THE CHILD WHISPERER, THE GUARDIAN MAY 2004

Any modern parent knows that, if you avoid smacking, argument is the only way to maintain discipline. Quiet words and sweet reason are supposed to do the trick when confronted with a tantruming toddler or angry adolescent. Of course, it doesn’t always work out like that. You can find yourself screeching like one of Roald Dahl’s witches, or just abjectly begging for mercy. Yet your voice is there as your prime means of keeping your children obedient, entertained, consoled and safe. Whether you use it like a whip-lash, or roar as gently as any sucking dove, it is the tool of first choice.

But what do you do if you suddenly have no voice at all?

Earlier this year, I discovered I had thyroid cancer. I had suspected I was ill for some time because I felt tired all the time, and have (despite many attempts to reverse this) gone up four dress sizes, but my GP kept telling me I was just a stressed-out working mother. Eventually, I paid for a private blood test, which revealed I needed a scan, which revealed I needed a biopsy, which revealed a carcinoma right over my voice-box… and then, last month, I had to have my thyroid out. The cancer was “huge” according to the surgeon, but hadn’t spread. (Thyroid cancer, though excruciating to have out, is the one cancer for which a “magic bullet” exists, in the form of radioactive iodine: catch it in time, and you have a normal life-span.) That was the good part. The bad part is that, despite being operated on by the best surgeon in Britain for this problem, I have lost my voice for the indefinite future.
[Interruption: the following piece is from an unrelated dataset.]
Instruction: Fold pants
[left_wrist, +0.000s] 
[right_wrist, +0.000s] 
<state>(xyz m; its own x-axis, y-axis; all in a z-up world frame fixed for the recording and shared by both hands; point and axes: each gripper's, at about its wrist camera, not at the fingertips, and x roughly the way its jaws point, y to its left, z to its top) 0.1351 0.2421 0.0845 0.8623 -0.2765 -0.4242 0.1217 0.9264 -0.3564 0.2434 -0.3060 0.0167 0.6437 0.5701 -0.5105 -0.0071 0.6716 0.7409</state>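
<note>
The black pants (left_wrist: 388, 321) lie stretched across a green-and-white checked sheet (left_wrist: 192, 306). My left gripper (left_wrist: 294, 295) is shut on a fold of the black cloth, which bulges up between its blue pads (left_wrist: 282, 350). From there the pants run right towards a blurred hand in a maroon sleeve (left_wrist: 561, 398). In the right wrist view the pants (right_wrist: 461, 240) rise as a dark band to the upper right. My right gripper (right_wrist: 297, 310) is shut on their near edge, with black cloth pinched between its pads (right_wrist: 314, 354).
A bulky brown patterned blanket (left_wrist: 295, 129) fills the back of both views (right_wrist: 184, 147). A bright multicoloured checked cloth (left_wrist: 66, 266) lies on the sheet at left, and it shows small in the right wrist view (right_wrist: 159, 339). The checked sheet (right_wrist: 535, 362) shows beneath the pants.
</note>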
Not only do I now look like Frankenstein’s monster, with stitches right across my neck, I am also the Little Mermaid – my least favourite character. Being struck dumb is a curse second only to blindness in most fairy-tales; although mine is apparently temporary, and far less dreadful than being blind or deaf, I have begin to see why. The equation of a voice with power is fundamental to most human interaction, and having none affects every possible aspect of my life. Everything, from judging this year’s Whitbread Prize, to making sure my kids do their homework, has just become very difficult. Do you try to convey your thoughts by writing them on huge placards that other members of a panel can read, as in Edwardian theatre? Do you enact a violent pantomime, beaming like a lunatic or miming death by strangulation when Deborah Moggach, Alan Hollinghurst or David Mitchell are mentioned? At least, with my professional life as a novelist I can communicate via email. Domestically, however, it is a nightmare.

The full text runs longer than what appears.